Minister in the Ministry of Education
- In office August 19, 2020 – December 16, 2024

Member of Parliament for D'Abadie/O'Meara
- In office August 10, 2020 – December 16, 2024

Mayor of Arima
- In office 2016–2020

Councillor for Arima Central
- In office 2013–2020

Personal details
- Born: 1975 or 1976 Trinidad and Tobago
- Died: December 16, 2024 Trinidad and Tobago
- Party: People's National Movement
- Spouse: Daniel Julian
- Children: 5

= Lisa Morris-Julian =

Trinidadian politician (1975 or 1976 – 2024)

Lisa Morris-Julian (1975 or 1976 – 16 December 2024) was a Trinidadian politician for the People's National Movement. She served as a Member of Parliament in the House of Representatives for D'Abadie/O'Meara from the 2020 general election. She last held the position of a Minister in the Ministry of Education. She was the mayor of Arima between 2013 and 2020.

== Early life ==
Her mother is Ann Morris and she was the eldest of seven children: five girls and two boy. Her grandfather, Leroy Morris, was a former mayor of Arima and her grandmother and great-uncle were both councillors. She attended Arima Girls’ RC School, St. Joseph's Convent, St. Joseph, and St Augustine Secondary School. She studied literature at the University of the West Indies at St. Augustine with a minor in politics.

She became a teacher and taught English literature and language, communication, and theatre at Barataria South Secondary School and Arima Central Secondary School. She also worked as a Caribbean Examinations Council examiner. Morris-Julian became an amateur playwright as a teacher, winning several awards at the Secondary Schools' Drama Festival and appearing on the Cropper Foundation's list of emerging Caribbean writers.

== Political career ==
Morris-Julian first became involved in politics in 2013, when she ran as a People's National Movement (PNM) candidate to be the councillor for Arima Central.
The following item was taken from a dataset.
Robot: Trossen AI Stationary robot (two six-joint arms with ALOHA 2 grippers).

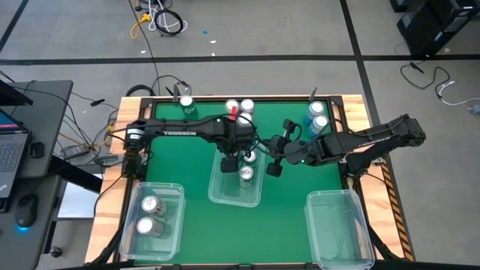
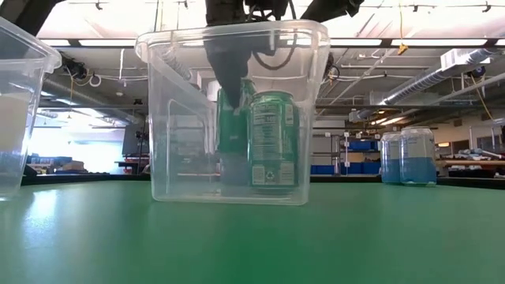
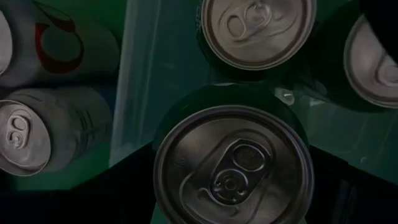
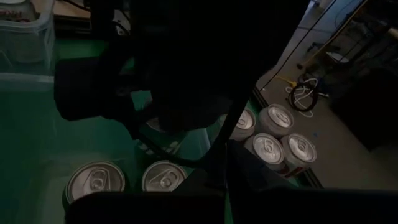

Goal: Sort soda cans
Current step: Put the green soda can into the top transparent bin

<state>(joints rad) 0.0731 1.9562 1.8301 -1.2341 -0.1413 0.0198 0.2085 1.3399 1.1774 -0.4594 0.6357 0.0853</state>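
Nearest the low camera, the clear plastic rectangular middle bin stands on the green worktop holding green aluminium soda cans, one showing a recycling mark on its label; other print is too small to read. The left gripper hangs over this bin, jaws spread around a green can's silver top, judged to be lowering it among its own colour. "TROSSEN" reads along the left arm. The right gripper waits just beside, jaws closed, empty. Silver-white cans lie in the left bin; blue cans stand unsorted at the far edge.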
She was the councillor from 2013 to 2020, becoming the deputy mayor in 2015. In 2016, she became the mayor of Arima, replacing Anthony Garcia.

Morris-Julian was first elected to the House of Representatives on 10 August 2020 at the 2020 general election. She was a member of the PNM for D'Abadie/O'Meara. On 19 August 2020, she was appointed to be a Minister in the Ministry of Education. On 9 November 2020, she was named to the joint select committees of public administration and appropriations, government assurances, human rights, equality and diversity, land and physical infrastructure, and local authorities, service commissions and statutory authorities.

== Personal life and death ==
Morris-Julian was married to Daniel Julian, and they had five children: two sons, two daughters, and a foster daughter.

Lisa Morris-Julian died in a house fire on 16 December 2024, along with two of her children. She was 48.